What you are asked to do =>
Nothing beyond the line containing "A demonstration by" is to be printed; print exactly each line from the start of the records below through that line, leaving out pictures.

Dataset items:
┌──
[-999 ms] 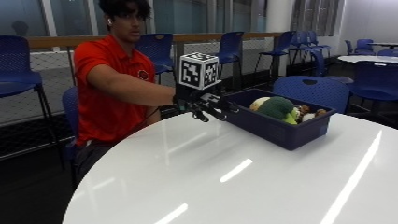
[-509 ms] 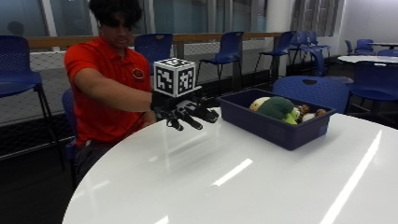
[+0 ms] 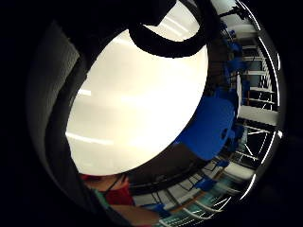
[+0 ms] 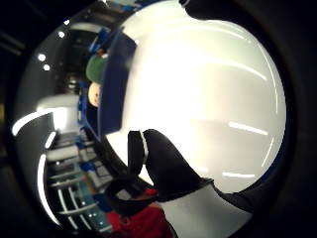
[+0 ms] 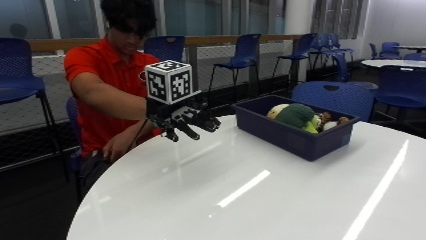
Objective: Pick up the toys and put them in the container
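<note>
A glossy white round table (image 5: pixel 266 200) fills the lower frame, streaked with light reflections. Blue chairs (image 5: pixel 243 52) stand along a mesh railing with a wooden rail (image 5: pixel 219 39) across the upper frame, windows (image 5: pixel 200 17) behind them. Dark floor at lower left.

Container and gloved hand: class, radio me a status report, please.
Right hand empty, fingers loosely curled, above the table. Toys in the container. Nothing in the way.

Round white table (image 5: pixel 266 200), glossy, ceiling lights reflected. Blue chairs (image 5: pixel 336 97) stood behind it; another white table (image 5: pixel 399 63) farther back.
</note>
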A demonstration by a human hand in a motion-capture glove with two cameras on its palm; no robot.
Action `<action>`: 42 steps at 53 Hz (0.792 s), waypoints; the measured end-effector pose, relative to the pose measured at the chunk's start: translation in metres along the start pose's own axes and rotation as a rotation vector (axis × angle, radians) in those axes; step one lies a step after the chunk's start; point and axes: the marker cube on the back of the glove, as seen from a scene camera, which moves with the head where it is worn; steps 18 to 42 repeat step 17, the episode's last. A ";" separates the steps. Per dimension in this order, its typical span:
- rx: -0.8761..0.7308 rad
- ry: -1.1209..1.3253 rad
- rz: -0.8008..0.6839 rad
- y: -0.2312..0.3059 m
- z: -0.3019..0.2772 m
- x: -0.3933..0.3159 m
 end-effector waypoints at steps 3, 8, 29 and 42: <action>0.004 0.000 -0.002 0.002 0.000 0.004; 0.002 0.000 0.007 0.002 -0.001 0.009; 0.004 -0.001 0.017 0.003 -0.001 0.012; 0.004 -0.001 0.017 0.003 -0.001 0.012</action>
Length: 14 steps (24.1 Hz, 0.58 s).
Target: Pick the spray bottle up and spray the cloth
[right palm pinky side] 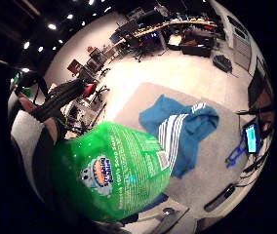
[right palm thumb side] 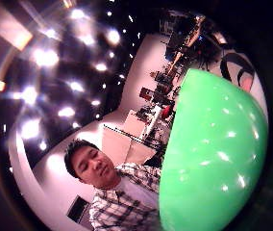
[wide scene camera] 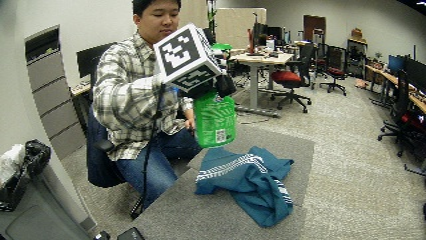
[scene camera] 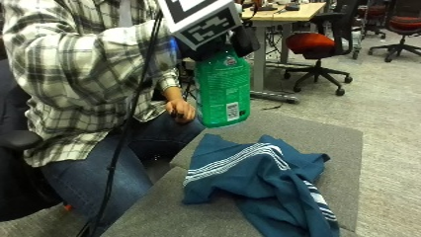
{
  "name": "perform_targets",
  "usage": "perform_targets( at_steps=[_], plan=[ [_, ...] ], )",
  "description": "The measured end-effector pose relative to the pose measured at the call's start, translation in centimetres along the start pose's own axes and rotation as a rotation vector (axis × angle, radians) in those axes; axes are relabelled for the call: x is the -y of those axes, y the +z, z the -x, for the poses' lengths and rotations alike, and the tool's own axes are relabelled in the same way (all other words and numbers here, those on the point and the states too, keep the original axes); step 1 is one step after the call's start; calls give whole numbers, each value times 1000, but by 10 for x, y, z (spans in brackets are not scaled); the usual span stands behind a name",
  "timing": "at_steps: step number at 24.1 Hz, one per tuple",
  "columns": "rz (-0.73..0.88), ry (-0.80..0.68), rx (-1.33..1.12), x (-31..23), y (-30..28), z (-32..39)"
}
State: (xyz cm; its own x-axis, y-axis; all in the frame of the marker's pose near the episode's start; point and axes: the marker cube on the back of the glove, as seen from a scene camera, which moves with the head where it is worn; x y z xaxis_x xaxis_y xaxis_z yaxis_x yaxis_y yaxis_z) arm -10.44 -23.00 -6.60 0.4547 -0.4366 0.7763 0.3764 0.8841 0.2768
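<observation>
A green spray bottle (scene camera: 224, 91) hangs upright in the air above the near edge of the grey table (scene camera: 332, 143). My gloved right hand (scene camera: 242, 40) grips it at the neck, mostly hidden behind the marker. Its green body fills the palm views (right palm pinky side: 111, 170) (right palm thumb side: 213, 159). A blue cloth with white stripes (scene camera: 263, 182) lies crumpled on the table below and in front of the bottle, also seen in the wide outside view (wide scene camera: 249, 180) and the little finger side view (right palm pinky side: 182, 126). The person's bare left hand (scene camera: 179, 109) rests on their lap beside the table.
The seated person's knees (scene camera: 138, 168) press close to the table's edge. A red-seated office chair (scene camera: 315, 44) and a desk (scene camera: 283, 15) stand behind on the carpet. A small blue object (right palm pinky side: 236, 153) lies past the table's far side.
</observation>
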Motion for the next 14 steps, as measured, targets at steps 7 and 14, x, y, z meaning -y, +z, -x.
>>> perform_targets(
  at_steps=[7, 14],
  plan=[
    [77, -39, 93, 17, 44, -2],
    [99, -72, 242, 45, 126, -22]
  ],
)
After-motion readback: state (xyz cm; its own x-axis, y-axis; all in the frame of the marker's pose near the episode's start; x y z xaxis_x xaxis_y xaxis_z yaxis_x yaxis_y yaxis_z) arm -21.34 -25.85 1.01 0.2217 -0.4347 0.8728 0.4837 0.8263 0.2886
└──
Task output =>
[-999 ms] 
[-509 ms] 
[+0 ms] 
[+0 ms] 
[+0 ms] 
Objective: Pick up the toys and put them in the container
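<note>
A glossy white round table (image 5: pixel 266 200) fills the lower frame, streaked with light reflections. Blue chairs (image 5: pixel 243 52) stand along a mesh railing with a wooden rail (image 5: pixel 219 39) across the upper frame, windows (image 5: pixel 200 17) behind them. Dark floor at lower left.

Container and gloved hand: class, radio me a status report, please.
Right hand empty, fingers loosely curled, above the table. Toys in the container. Nothing in the way.

Round white table (image 5: pixel 266 200), glossy, ceiling lights reflected. Blue chairs (image 5: pixel 336 97) stood behind it; another white table (image 5: pixel 399 63) farther back.
</note>
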A demonstration by a human hand in a motion-capture glove with two cameras on its palm; no robot.

This answer requires no further additions.